Furthermore, the nanocomposite exhibits good stability, meaning it can maintain its structure and properties over time and under various conditions. This stability is essential for practical applications, as it ensures the longevity and reliability of the nanocomposite's performance.

Lastly, the nanocomposite demonstrates good reusability, indicating that it can be utilized multiple times without significant degradation in its properties or performance. This property is advantageous for cost-effectiveness and sustainability, as it reduces the need for frequent replacement or replenishment of the nanocomposite.

Inhibition of recombination and spatial charge separation via Z-scheme mechanism

The CuO@A-TiO2/Ro-TiO2 nanocomposite inhibits recombination and promotes spatial charge separation through the Z-scheme mechanism, which involves the following steps:

  1. 1.

    Photoexcitation: Under UV or visible light irradiation, both CuO and TiO2 are excited, generating electron–hole pairs. CuO, with a narrower bandgap, can absorb visible light and generate electrons in its conduction band (CB) and holes in its valence band (VB). Similarly, TiO2, with a wider bandgap, can absorb UV light and generate electrons in its CB and holes in its VB.

  2. 2.

    Charge transfer: The photogenerated electrons from CuO's CB are transferred to the VB of TiO2, while the holes from TiO2's VB are transferred to the CB of CuO. This charge transfer occurs at the heterojunction interface between CuO and TiO2, facilitated by the difference in their band positions.

  3. 3.

    Spatial charge separation: The transferred electrons and holes are spatially separated, with electrons accumulating in the CB of TiO2 and holes accumulating in the VB of CuO. This spatial separation prevents the recombination of electrons and holes, which would otherwise reduce the photocatalytic activity.

  4. 4.

    Redox reactions: The separated electrons and holes can participate in redox reactions. The electrons in TiO2's CB can reduce pollutants, while the holes in CuO's VB can oxidize pollutants, leading to their degradation.

By facilitating charge transfer and spatial charge separation, the Z-scheme mechanism effectively inhibits electron–hole recombination in the CuO@A-TiO2/Ro-TiO2 nanocomposite. The spatial separation of electrons and holes ensures that they are available for redox reactions, thereby enhancing the photocatalytic activity of the nanocomposite.

Conclusion

In summary, this work successfully developed a high-performance CuO@A-TiO2/R-TiO2 nanocomposite photocatalyst via a facile sol–gel method. Several advanced characterization techniques were employed to systematically investigate the crystalline phases, morphology, elemental composition, and optical behavior of the nanocomposite. The photocatalytic activity evaluation revealed rapid degradation of the model dye pollutant Reactive Orange 16 under simulated solar light irradiation.
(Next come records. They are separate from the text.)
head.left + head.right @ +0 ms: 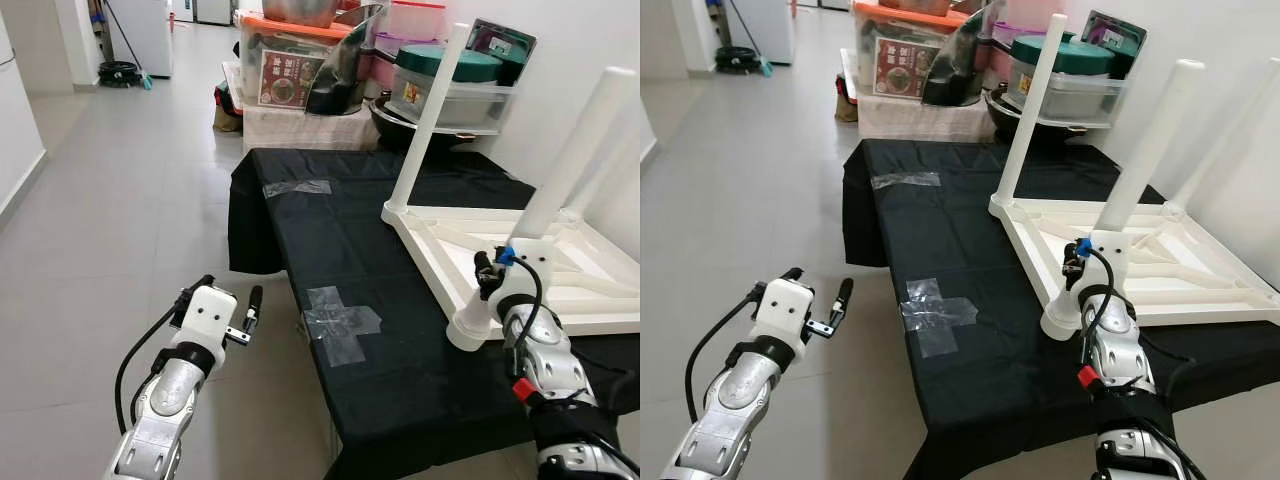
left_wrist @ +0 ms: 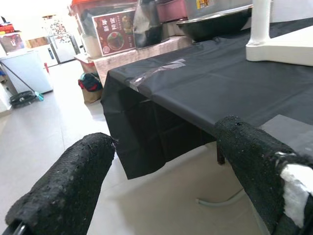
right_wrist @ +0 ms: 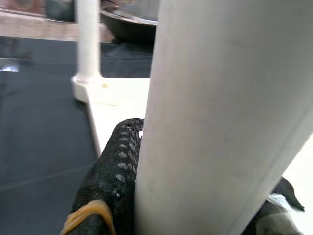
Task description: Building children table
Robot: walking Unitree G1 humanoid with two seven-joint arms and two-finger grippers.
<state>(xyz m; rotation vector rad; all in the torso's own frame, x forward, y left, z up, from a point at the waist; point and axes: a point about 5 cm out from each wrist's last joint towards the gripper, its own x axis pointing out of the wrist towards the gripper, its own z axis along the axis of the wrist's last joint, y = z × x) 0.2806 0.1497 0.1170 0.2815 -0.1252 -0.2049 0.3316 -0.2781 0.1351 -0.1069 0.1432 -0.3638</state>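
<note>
Right now we have a white children's table [image 1: 560, 270] lying upside down on the counter [image 1: 400, 390], which is covered with a black cloth, and the table sits toward our right side of that surface, close to the white wall. Three of its white round legs point upward: a far leg [image 1: 428, 120] rises from the corner nearest the middle of the counter, a near leg [image 1: 560, 190] leans up from the corner closest to us, and a third stands by the wall, partly hidden. Our right gripper [image 1: 497, 268] is at the base of the near leg, and in the right wrist view its black jaws sit on either side of the leg with one finger [image 3: 115, 181] pressed against its surface, so we are clamped on the near leg. Our left gripper [image 1: 225, 305] hangs off the counter's edge, over the grey tiled floor [image 1: 110, 220], holding nothing; its jaws stand apart, and the left wrist view shows both black padded fingers [image 2: 63, 191] well separated with the counter edge between them in the distance. Two patches of clear tape [image 1: 338, 318] are stuck to the black cloth, one cross-shaped near the front edge and one farther back. Beyond the counter, stacked plastic bins [image 1: 290, 60] and a dark wok [image 1: 420, 125] crowd the far end.
</note>
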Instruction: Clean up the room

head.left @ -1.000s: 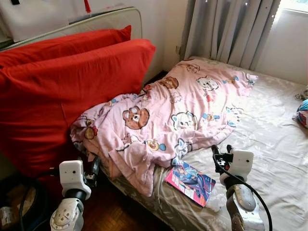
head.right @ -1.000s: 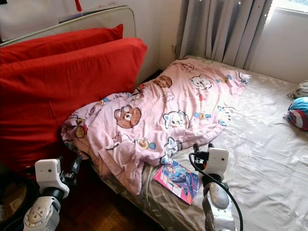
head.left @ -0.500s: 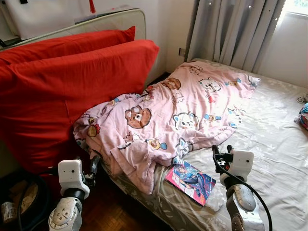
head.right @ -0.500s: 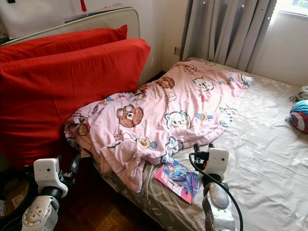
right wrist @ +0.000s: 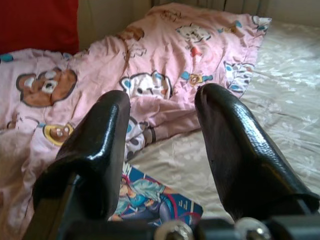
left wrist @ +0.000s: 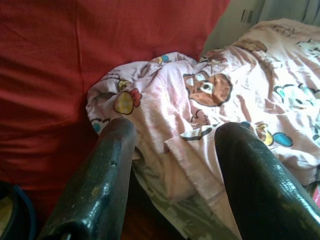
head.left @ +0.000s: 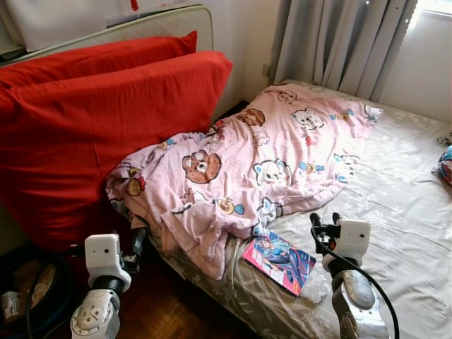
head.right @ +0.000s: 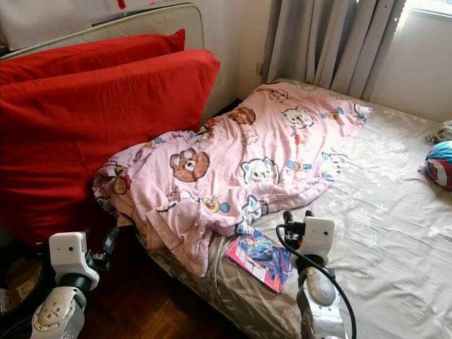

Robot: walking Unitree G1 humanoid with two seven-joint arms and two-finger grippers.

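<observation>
Right end effector (head.left: 322, 223) open, empty, above bed (head.left: 395, 205); comic book (head.left: 280, 259) lies just ahead-left at mattress edge, long axis diagonal. Left end effector (head.left: 136, 244) open, empty, farther, facing pink blanket (head.left: 240, 169).

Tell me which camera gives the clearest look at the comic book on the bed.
The left eye view: the comic book lies whole at the bed's edge, beside the pink blanket. The right eye view matches it. The right wrist view has it partly behind a finger.
</observation>
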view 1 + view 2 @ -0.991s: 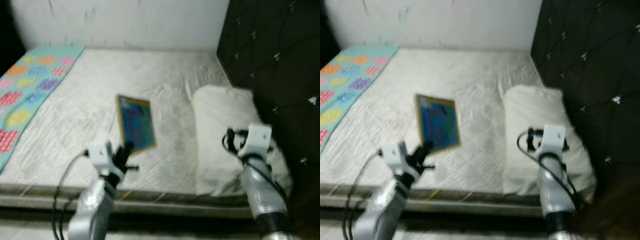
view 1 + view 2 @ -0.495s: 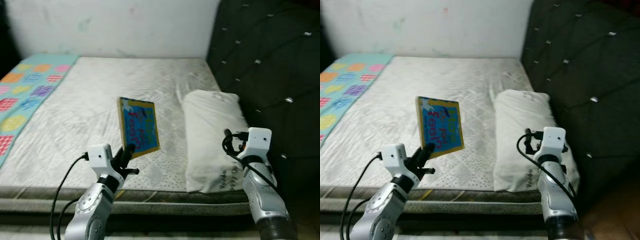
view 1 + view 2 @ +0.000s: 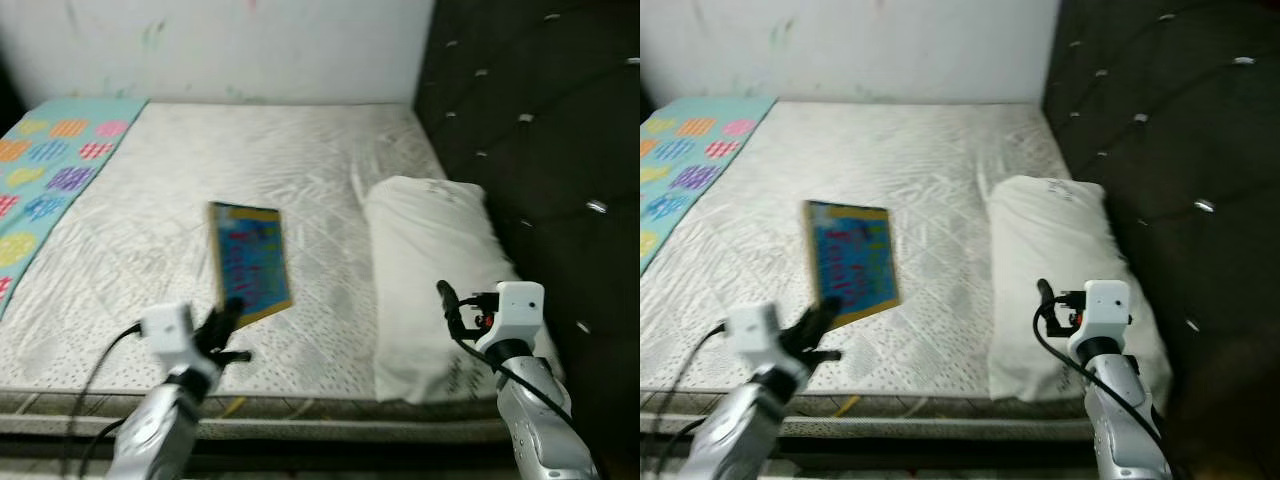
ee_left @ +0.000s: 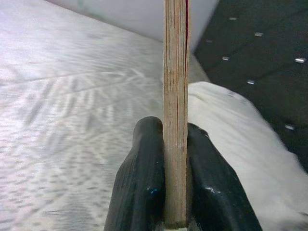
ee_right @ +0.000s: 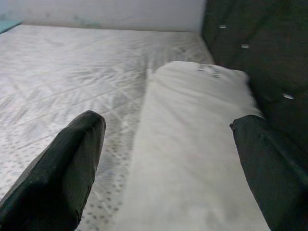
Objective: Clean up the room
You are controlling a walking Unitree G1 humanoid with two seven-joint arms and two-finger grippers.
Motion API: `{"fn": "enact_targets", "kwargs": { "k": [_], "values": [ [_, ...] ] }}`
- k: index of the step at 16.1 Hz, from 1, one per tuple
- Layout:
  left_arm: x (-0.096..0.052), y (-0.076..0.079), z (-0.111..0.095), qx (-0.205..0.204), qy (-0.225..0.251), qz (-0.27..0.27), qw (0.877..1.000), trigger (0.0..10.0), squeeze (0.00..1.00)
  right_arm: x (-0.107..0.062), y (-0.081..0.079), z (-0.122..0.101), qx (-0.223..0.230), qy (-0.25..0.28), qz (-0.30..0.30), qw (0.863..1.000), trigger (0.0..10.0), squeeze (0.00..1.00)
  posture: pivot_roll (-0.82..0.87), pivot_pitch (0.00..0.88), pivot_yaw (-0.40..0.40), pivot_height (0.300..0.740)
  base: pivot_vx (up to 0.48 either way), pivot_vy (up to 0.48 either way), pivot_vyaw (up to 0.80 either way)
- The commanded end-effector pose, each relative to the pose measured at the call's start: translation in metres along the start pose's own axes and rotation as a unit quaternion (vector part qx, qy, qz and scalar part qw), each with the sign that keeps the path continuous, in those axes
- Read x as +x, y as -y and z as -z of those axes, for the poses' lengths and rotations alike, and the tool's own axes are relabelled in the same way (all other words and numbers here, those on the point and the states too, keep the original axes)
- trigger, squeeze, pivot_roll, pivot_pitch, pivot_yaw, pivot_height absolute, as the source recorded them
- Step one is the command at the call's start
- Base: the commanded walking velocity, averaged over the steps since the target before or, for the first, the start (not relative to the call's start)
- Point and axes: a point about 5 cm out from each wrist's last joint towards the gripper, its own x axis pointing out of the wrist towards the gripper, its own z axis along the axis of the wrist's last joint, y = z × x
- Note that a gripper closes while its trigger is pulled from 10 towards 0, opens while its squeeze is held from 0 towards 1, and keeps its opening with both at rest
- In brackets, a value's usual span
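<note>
A thin blue picture book (image 3: 249, 263) with a tan edge is held upright above the front of the white mattress (image 3: 250, 170). My left gripper (image 3: 222, 322) is shut on the book's lower edge. In the left wrist view both black fingers (image 4: 139, 178) clamp the book's (image 4: 175, 96) spine edge-on. My right gripper (image 3: 446, 300) hovers open over the near end of the white pillow (image 3: 435, 260). The right wrist view shows its two fingertips (image 5: 67, 163) spread wide, with the pillow (image 5: 192, 154) between them.
A dark tufted headboard (image 3: 530, 120) runs along the right side of the bed. A teal blanket with coloured patches (image 3: 45, 165) lies along the left edge. A white wall (image 3: 220, 45) stands behind. The mattress's front edge (image 3: 300, 405) is just before me.
The camera has shifted and blurred. The book and my left gripper have moved left and slightly lower. My right gripper stays open over the pillow's near end.
</note>
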Motion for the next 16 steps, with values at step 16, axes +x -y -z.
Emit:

The synergistic integration of narrow bandgap CuO with mixed phase TiO2 resulted in a Z-scheme mechanism that enabled effective spatial charge separation and inhibited recombination. This led to enhanced generation and longevity of reactive radical species, bolstering the photocatalytic activity. The two-pronged approach of incorporating visible light sensitization and retarding charge carrier recombination in the rationally designed nanocomposite proved highly effective. The present work successfully demonstrated the potential of carefully engineered multi-component nanocomposite photocatalysts for treatment of recalcitrant organic pollutants. This sets the stage for their practical application in large-scale water remediation under natural sunlight. Immediate future efforts should focus on exploring degradation of a diverse set of textile dyes, dye mixtures and real textile wastewater by the synthesized nanocomposite. Systematic studies evaluating the impacts of catalyst dose, pollutant concentration and water quality parameters would aid large-scale field deployment. From a materials development perspective, improving visible light absorption through co-catalyst loading and band structure modulation presents an exciting opportunity.